> _Task objective_: Would you count how many lines of the entries below include the word "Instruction"? Give nothing but the number.

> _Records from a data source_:
"""

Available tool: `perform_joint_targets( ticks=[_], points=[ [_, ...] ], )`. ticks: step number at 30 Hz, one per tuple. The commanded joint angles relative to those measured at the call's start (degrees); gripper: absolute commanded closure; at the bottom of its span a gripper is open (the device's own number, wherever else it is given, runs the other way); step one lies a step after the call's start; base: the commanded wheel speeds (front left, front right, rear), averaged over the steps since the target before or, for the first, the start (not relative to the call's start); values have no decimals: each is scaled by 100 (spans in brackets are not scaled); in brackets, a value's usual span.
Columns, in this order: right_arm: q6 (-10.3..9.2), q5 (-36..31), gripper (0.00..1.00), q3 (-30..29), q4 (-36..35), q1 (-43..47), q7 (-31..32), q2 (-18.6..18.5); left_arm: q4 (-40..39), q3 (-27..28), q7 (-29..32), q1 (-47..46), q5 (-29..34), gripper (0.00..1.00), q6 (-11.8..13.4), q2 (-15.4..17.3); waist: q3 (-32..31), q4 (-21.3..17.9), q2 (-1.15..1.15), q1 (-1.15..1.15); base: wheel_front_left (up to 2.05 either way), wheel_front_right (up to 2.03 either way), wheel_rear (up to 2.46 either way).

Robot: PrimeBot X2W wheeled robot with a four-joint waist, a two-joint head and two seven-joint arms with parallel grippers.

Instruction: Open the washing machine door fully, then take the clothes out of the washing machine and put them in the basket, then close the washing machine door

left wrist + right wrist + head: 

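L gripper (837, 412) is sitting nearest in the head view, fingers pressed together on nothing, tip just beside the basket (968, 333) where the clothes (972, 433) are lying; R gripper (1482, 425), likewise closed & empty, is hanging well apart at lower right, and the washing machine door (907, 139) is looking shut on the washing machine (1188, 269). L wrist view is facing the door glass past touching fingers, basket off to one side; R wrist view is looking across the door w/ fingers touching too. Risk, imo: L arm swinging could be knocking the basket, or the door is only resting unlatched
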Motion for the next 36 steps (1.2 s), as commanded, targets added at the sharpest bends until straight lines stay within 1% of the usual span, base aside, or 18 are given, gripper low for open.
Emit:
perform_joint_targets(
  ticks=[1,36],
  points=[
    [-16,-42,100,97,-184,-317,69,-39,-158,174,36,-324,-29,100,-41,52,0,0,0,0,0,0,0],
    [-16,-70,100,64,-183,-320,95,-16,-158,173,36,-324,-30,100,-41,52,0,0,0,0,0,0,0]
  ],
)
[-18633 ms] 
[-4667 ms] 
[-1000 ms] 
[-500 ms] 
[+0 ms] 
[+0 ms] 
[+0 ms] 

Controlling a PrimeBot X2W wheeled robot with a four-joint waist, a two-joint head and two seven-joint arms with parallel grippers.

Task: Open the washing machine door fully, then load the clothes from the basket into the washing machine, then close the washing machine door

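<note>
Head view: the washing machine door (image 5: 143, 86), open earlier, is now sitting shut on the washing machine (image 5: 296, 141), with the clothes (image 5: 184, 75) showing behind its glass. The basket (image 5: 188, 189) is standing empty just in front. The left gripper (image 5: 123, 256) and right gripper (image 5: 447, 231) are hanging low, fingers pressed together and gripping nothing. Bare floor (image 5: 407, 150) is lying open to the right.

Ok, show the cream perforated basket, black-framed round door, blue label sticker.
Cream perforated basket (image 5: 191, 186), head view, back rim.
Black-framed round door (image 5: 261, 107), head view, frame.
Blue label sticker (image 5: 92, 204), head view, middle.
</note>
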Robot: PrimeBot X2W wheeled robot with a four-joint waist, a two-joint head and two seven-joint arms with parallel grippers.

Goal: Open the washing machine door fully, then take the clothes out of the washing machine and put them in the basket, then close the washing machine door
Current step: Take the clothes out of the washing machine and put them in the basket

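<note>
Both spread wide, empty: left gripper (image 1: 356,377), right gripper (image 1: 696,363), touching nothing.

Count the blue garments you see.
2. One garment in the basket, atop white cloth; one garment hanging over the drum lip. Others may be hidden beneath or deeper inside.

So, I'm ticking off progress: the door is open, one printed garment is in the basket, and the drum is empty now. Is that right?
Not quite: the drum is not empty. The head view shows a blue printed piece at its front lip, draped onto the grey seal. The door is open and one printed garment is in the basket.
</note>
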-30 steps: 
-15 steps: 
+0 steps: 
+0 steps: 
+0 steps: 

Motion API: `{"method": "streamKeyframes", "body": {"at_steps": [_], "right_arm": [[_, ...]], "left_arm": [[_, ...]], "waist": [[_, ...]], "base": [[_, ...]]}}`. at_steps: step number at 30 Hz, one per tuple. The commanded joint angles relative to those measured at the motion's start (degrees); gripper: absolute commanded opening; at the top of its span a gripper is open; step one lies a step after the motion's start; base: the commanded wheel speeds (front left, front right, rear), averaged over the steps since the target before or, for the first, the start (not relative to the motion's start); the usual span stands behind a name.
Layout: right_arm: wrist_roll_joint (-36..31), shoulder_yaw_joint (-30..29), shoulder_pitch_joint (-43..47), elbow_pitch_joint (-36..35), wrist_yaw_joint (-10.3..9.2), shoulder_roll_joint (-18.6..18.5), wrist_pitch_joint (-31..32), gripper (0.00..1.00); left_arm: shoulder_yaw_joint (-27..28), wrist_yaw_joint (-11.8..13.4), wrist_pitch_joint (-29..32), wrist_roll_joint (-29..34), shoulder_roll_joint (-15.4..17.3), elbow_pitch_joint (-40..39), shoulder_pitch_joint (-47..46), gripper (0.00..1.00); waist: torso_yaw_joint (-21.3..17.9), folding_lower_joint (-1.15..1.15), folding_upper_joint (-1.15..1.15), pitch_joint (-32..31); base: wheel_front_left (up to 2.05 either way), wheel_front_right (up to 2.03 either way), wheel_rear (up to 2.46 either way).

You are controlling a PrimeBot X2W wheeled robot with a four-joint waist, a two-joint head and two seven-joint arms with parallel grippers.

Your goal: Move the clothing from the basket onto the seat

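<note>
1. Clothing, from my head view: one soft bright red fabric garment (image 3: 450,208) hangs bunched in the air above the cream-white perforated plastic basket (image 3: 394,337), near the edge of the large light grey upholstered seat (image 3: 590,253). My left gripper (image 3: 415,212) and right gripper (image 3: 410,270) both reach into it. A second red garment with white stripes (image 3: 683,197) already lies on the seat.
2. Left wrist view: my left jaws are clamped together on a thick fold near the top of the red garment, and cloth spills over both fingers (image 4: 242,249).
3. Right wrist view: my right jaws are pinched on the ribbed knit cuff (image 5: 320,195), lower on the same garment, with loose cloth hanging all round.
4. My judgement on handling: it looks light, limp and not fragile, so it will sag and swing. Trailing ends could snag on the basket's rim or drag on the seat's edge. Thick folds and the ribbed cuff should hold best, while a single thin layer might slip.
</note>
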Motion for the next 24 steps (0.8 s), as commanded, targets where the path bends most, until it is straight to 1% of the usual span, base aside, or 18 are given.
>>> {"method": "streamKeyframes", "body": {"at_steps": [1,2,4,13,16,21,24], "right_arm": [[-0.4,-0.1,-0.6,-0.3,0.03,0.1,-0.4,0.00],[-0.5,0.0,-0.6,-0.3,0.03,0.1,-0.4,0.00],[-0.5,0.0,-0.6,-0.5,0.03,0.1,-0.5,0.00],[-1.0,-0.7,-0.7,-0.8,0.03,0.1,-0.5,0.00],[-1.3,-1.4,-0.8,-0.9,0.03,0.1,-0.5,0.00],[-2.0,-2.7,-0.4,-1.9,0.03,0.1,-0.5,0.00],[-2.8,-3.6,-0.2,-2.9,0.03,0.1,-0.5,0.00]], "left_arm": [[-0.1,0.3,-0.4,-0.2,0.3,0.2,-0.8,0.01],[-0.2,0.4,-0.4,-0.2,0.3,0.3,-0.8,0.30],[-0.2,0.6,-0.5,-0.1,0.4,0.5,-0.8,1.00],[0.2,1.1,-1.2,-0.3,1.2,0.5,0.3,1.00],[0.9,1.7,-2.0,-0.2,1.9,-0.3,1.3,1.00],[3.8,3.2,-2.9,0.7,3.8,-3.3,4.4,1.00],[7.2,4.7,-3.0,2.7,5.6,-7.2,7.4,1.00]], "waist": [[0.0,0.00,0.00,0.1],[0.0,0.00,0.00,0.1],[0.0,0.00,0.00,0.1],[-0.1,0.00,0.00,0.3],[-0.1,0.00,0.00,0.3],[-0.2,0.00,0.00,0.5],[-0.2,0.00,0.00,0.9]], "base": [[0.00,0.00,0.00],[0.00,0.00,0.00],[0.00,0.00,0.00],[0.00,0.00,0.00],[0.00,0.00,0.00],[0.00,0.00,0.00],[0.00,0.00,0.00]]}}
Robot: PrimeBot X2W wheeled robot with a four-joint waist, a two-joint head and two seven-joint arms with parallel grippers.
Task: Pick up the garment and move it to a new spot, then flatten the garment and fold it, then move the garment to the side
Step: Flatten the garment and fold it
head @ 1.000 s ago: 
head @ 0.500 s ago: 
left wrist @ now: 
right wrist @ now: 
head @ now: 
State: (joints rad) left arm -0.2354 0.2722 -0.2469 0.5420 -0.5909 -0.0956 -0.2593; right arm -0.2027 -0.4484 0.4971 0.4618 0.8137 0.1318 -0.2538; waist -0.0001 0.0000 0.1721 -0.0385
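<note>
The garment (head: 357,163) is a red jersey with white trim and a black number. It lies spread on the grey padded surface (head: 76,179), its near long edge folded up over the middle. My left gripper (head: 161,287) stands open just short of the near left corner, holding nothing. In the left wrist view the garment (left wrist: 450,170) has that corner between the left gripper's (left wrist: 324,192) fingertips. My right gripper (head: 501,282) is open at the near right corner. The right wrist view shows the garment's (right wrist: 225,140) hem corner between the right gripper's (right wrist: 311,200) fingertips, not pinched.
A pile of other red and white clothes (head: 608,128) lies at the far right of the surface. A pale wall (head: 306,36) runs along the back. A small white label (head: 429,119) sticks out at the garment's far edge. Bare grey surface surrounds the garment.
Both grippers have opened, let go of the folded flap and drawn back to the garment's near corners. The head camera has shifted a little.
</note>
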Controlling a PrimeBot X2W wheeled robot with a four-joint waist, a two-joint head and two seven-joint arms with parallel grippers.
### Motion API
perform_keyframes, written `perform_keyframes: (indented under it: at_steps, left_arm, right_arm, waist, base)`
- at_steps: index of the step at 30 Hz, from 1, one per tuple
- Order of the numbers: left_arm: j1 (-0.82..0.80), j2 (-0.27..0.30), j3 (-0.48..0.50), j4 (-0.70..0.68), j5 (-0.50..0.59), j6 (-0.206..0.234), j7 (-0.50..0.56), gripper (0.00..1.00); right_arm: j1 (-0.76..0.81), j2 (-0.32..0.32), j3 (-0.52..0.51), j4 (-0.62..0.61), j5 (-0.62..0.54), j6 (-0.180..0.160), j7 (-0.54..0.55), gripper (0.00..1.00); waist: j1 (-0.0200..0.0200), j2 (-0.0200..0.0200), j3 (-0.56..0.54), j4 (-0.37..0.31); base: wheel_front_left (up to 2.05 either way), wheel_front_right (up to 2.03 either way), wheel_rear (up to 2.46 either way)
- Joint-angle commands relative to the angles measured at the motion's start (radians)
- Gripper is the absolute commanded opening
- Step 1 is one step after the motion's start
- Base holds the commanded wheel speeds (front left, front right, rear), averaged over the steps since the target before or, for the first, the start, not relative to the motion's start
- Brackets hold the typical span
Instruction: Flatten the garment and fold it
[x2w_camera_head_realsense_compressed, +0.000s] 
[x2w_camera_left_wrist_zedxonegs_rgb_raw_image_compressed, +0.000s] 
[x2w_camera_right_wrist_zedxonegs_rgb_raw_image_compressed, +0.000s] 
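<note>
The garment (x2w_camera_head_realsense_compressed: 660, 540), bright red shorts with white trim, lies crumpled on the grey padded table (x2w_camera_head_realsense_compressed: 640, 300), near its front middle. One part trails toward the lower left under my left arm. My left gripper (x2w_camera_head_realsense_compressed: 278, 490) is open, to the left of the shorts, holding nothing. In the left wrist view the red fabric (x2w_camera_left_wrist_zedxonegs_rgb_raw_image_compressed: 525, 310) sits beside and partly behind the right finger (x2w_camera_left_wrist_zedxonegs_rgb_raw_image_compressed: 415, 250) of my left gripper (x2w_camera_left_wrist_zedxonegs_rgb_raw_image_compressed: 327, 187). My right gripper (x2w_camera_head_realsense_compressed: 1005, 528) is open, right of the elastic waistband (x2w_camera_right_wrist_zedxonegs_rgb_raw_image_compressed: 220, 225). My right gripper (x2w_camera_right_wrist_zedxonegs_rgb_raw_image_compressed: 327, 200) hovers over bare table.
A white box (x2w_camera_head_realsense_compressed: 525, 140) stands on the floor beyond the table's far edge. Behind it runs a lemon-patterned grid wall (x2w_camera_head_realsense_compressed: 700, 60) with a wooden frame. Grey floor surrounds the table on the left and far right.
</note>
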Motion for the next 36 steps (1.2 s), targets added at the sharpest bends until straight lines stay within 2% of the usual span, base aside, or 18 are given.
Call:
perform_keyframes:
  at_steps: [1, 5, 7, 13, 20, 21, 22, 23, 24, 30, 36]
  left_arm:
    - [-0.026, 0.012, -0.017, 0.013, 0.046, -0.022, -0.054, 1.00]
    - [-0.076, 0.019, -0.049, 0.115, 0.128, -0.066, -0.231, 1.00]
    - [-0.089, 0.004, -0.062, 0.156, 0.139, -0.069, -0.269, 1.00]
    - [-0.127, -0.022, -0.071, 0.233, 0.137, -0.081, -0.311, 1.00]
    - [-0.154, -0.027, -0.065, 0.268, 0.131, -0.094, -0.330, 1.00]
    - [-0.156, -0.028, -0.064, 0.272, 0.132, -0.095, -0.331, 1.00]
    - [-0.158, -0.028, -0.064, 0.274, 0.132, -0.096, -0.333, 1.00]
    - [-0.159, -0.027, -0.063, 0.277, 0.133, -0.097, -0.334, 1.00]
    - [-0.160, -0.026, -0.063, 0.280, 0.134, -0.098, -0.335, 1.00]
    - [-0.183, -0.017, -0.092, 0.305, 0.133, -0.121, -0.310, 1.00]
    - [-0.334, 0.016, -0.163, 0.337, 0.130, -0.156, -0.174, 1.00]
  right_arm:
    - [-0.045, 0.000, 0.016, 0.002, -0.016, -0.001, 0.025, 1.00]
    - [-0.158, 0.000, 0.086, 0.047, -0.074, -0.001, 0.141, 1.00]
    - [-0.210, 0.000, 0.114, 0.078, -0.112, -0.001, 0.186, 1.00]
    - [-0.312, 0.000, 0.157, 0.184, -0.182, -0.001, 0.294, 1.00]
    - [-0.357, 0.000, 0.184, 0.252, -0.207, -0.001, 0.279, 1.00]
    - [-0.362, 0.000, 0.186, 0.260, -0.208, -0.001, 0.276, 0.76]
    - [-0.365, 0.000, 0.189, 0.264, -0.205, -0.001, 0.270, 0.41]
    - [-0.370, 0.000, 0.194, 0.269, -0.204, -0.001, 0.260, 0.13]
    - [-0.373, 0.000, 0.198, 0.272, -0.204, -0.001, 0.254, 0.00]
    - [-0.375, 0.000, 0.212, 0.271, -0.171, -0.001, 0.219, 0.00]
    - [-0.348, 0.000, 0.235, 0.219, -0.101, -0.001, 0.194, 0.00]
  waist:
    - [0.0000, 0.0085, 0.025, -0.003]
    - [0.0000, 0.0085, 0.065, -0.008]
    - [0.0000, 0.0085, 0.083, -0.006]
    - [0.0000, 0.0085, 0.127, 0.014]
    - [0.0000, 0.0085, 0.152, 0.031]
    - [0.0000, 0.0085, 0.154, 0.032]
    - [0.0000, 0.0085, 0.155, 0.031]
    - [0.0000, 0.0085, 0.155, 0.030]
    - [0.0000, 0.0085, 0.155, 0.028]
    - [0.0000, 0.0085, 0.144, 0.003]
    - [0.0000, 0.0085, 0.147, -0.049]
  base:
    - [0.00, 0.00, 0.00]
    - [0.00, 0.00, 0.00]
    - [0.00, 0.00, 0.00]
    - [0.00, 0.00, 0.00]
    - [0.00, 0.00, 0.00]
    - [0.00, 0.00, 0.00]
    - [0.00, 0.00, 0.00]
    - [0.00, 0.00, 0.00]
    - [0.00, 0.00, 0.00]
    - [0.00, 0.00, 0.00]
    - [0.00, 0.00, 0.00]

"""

> _Task response_: 2